Johnny Hallyday's interpretation of the scene is just as tonal a shift musically as it is in the play. Le cimetière (The Cemetery) is a silly rock ditty that creates the gallows humor image of gravediggers bowling with skulls. And while Yorick doesn't specifically figure, Hamlet seeing the whole of humanity in an unknown skull does, irreverent rhymes evoking kings, priests, courtiers, poets, singers, politicians and more, even managing to wring some pathos out of the song near the end. Here is the text in the original French, then a fairly literal English translation (certainly not meant to compete with the original in terms of poetics).
Le cimetière
Les fossoyeurs jouent au bowling
Têtes de turcs, têtes de kings
«Vous avez fait d’assez vieux os, place aux jeunes »
Crient les morts nouveaux
Crâne roule et tourneboule
Qui es-tu revenant de terre ?
Tes yeux vides sont pleins de mystère
Avant la pelle, avant la pioche
A quoi ressemblais-tu caboche ?
Crâne qui roule et tourneboule
Quel chapeau te couvrait la tête
Une calotte ?
Une casquette ?
Que vendais-tu à la sauvette
Du Jésus ou de la courbette ?
Crâne qui roule et tourneboule
Quand tu avais, de ton vivant
Une langue derrière tes dents
Etais-tu poète ou menteur
Politiqueur ou bien chanteur
Qui es-tu revenant de terre
Tes yeux vides sont pleins de mystère
Quand ils pouvaient rire ou pleurer
As-tu aimé ?
As-tu aimé ?
The Cemetery
The gravediggers are bowling
Whipping boys, kingpins
"Enough with your old bones, leave room for the kids"
Shout the newly dead
Skull rolls and whirls
Who are you, revenant from the earth
Your empty eyes are full of mystery
Before the shovel, before the pickaxe
What did you look like, noggin?
Skull that rolls and whirls
What hat was on your head?
A cap?
A cap?
What did you sell in haste?
Some Jesus or low bows?
Skull that rolls and whirls
When you had, during your life
A tongue behind those teeth
Were you poet or liar
Politician or singer
Who are you, revenant from the earth
Your empty eyes are full of mystery
When they could laugh or cry
Did you love?
Did you love?
First, a few notes on the translation because it doesn't do justice to Hallyday's word play. "Têtes de turcs, têtes de kings" would have literally been "Heads of Turks, heads of kings", but in the first part, I translated it to what that expression means, and in the second, offered a bowling pun that matches the songwriter's intent. The word "tourneboule" ("whirls") sounds literally like "turn-ball" which is also part of the bowling image. Finally, "calotte" and "casquette" are both "caps" in English, resisting efforts to translate them differently. A translation meant to be sung and recorded would doubtless substitute one of them for a different hat, if one ending in "-ap" were found.

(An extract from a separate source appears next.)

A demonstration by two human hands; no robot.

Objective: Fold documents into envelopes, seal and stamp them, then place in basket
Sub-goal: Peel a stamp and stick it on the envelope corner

Though this peppy number is filled with black comedy, it does have its poignant moments. The newly dead shouting for the older generation to make way for the younger is both an image of the cemetery as clearing house for the living, and a reminder that skulls are being thrown about to make room for the youthful Ophelia. And with the final question, the Hamlet of the song takes a step away from the Hamlet of the play, giving an emotional context to the cadavers around him. Did they love? Did HE? And in Hallyday's opinion, is that the better mark of a life well lived? Hamlet-as-written cannot succeed until he takes his revenge, but Hallyday's Hamlet cannot win unless he knows love. And Ophelia's death may mean he's already lost.